Her efforts have also extended to educating physicians in other ways. Kalyani is the editor-in-chief of the Johns Hopkins Diabetes POC-IT guide for health care providers, an electronic resource and decision-making support tool that puts the latest information on the disease at providers’ fingertips. A mobile app that can be downloaded, the guide helps providers find answers to questions as diverse as the starting doses for diabetes medicines to tests for diagnosing comorbid conditions. Continuing medical education programs in audio and video formats help physicians learn about managing various complications or new therapies. More than 150 institutions around the globe — including North America, the Middle East, Asia, and beyond — use this tool, Kalyani says.

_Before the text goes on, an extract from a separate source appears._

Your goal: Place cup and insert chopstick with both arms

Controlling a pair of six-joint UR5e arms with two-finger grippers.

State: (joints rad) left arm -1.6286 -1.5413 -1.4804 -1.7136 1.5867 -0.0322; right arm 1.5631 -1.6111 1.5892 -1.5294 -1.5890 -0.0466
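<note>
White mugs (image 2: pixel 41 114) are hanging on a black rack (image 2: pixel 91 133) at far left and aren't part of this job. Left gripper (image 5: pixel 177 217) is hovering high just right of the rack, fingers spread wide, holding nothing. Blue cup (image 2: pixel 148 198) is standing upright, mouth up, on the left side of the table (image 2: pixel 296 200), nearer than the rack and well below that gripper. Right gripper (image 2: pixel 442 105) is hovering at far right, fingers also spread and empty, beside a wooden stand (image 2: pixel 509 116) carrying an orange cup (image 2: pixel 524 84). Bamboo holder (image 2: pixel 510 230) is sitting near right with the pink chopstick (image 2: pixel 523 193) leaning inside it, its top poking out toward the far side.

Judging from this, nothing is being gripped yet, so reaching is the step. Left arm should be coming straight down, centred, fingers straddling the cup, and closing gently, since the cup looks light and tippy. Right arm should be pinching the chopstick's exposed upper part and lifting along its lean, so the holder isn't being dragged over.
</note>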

She has developed several tools for patient education. Kalyani is the editor-in-chief of the Johns Hopkins Patient Guide to Diabetes, a website that contains lay-language information developed and thoroughly reviewed by medical experts in the field. This site is accessed over 200,000 times annually and is supported by the Frannie Foundation.
Kalyani and colleagues also recently authored a book titled Diabetes Head to Toe, a resource that explains how type 2 diabetes affects the entire patient, not just the more common complications affecting the heart, eyes, nerves and kidneys. It was published by Johns Hopkins University Press.
“Our efforts can’t be solely aimed at health care providers. It’s simply not practical to try to relay everything patients need to know in a short clinic visit,” she says. “By targeting education to providers and patients alike while performing research on the best clinical practices, we are helping to provide the best outcomes possible for this disease.”